Best Financial Companies For 2014: Citizens & Northern Corp(CZNC)

Citizens & Northern Corporation operates as the holding for Citizens & Northern Bank, which provides various banking and mortgage products and services to individual and corporate customers in north central Pennsylvania and southern New York. Its deposit products include various checking accounts, passbook and statement savings, money market accounts, interest checking accounts, individual retirement accounts, and certificates of deposits, as well as non-insured Repo Sweep accounts. The company?s loan portfolio comprises mortgage loans, commercial loans, and consumer loans, as well as specialized instruments, such as commercial letters-of-credit.
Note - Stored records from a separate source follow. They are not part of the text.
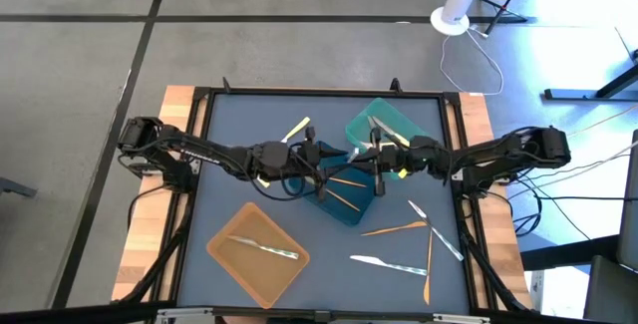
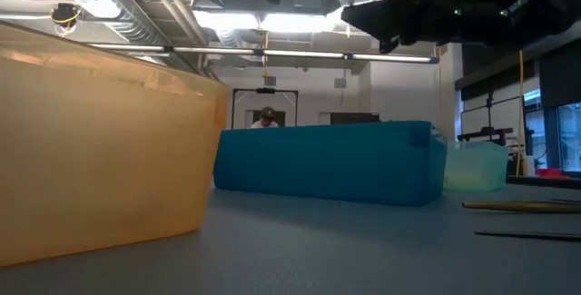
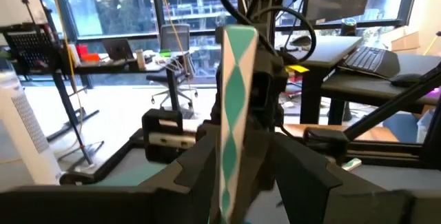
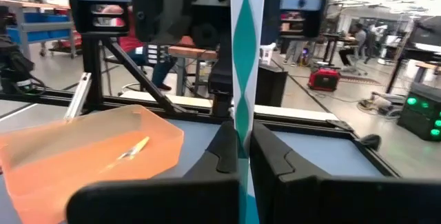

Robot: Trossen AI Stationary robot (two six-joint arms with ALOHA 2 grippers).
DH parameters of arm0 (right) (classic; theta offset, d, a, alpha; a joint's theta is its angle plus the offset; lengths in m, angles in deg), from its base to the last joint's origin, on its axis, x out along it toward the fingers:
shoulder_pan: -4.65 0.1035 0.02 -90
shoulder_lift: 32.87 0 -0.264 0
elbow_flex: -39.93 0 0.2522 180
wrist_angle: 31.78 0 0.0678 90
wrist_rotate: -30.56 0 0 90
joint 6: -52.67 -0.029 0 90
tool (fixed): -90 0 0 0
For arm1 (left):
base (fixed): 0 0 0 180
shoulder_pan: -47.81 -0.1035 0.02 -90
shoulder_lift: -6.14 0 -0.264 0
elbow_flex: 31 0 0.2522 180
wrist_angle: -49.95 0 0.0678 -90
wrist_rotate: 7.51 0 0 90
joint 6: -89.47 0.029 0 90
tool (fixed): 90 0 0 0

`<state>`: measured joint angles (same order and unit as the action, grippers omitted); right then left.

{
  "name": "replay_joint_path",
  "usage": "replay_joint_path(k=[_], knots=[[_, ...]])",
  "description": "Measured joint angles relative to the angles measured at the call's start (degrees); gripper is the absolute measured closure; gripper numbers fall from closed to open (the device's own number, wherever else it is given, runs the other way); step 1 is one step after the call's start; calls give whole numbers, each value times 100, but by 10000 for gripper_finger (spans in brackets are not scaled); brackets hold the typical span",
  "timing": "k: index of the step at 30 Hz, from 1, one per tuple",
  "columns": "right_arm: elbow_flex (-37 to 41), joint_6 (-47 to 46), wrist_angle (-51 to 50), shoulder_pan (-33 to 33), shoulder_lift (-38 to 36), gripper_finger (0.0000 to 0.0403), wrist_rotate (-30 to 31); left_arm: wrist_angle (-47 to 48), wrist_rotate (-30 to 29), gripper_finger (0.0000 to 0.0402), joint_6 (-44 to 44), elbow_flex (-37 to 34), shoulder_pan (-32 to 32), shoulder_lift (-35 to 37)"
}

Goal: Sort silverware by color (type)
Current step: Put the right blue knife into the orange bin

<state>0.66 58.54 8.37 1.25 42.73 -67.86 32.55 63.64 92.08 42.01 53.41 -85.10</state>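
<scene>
from above, both arms reach in over the middle of the table point(image 1: 299, 115). the left gripper point(image 1: 317, 155) and the right gripper point(image 1: 377, 155) meet above the blue tray point(image 1: 344, 196), which holds two orange pieces point(image 1: 349, 189). the teal tray point(image 1: 389, 125) behind it holds a pale utensil and a yellow one near its rim. the orange tray point(image 1: 257, 252) toward the front left holds one silvery-clear utensil point(image 1: 267, 248). loose silverware lies at the front right: an orange piece point(image 1: 394, 229), a second orange one point(image 1: 429, 264), a clear knife point(image 1: 384, 262) and another clear piece point(image 1: 434, 229). a yellow piece point(image 1: 296, 130) lies on the mat by the left arm.

from table height, the orange tray's wall point(image 2: 100, 150) fills the near left, the blue tray point(image 2: 327, 163) stands mid-table and the teal tray point(image 2: 477, 168) shows just behind its right end. a yellow-orange utensil point(image 2: 522, 206) lies flat at the right. dark arm parts hang at the top.

in the left wrist view, a flat strip with a teal and white pattern point(image 3: 234, 114) stands upright between the left gripper's fingers point(image 3: 200, 176), which look closed on it.

in the right wrist view, the same patterned strip point(image 4: 241, 58) rises from the right gripper's fingers point(image 4: 220, 155), pinched tight on it. the orange tray point(image 4: 89, 151) sits beyond with its one utensil point(image 4: 132, 148) inside.
</scene>
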Motion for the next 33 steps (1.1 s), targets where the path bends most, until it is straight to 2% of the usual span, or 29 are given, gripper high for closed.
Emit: replay_joint_path(k=[7,14,33], knots=[[-245,11,1,0,237,402,-56,-33,2,269,62,0,-3,0],[-393,38,-2,0,309,402,-572,-38,30,269,66,0,-1,0],[-427,103,-31,0,309,402,-578,-39,33,275,66,0,-1,0]])
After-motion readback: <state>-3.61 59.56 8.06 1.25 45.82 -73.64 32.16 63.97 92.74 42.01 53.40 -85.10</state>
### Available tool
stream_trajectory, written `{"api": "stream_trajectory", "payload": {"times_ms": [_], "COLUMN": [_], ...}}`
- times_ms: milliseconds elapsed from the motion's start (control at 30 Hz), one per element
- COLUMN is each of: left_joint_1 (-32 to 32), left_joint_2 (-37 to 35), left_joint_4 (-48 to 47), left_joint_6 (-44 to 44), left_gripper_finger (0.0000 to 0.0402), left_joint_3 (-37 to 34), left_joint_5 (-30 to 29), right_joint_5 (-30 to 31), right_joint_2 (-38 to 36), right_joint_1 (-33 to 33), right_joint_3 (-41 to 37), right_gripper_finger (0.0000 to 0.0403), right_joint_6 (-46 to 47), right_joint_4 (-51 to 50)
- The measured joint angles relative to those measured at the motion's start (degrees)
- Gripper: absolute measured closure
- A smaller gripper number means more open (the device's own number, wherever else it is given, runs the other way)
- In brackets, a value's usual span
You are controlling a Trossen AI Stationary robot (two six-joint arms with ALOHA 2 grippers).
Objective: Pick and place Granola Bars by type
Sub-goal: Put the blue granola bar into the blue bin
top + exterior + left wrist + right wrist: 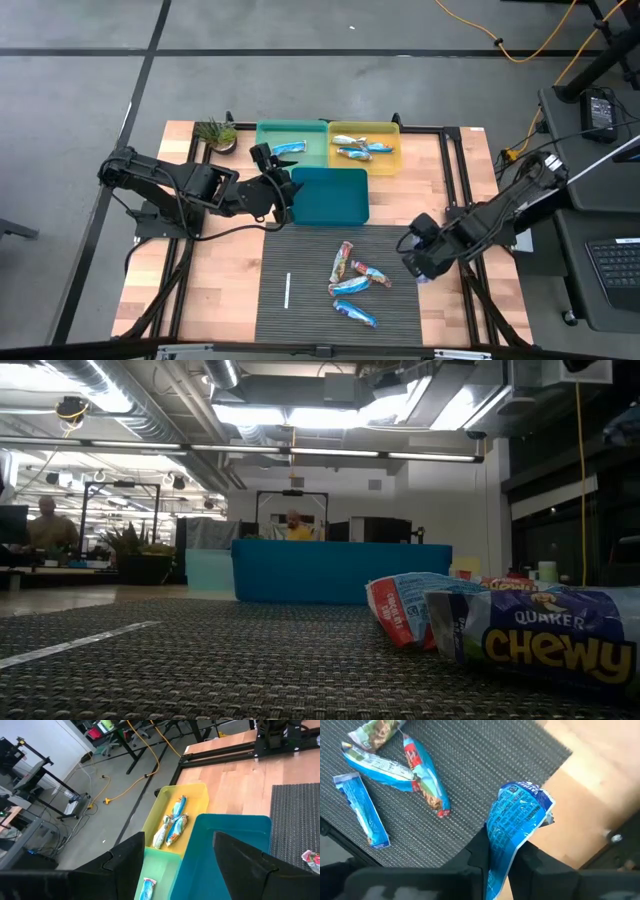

It also provides trust and financial management services, including administration of trusts and estates, retirement plans, and other employee benefit plans; investment management services; and various personal and commercial insurance products, as well as mutual funds, annuities, educational savings accounts, and other investmen t products through registered agents. As of April 20, 2011, the company operates 26 full service offices in Tioga, Bradford, Sullivan, Lycoming, Potter, Cameron, and McKean counties in Pennsylvania; and Steuben and Allegany counties in New York. Citizens & Northern Corporation was founded in 1971 and is based in Wellsboro, Pennsylvania.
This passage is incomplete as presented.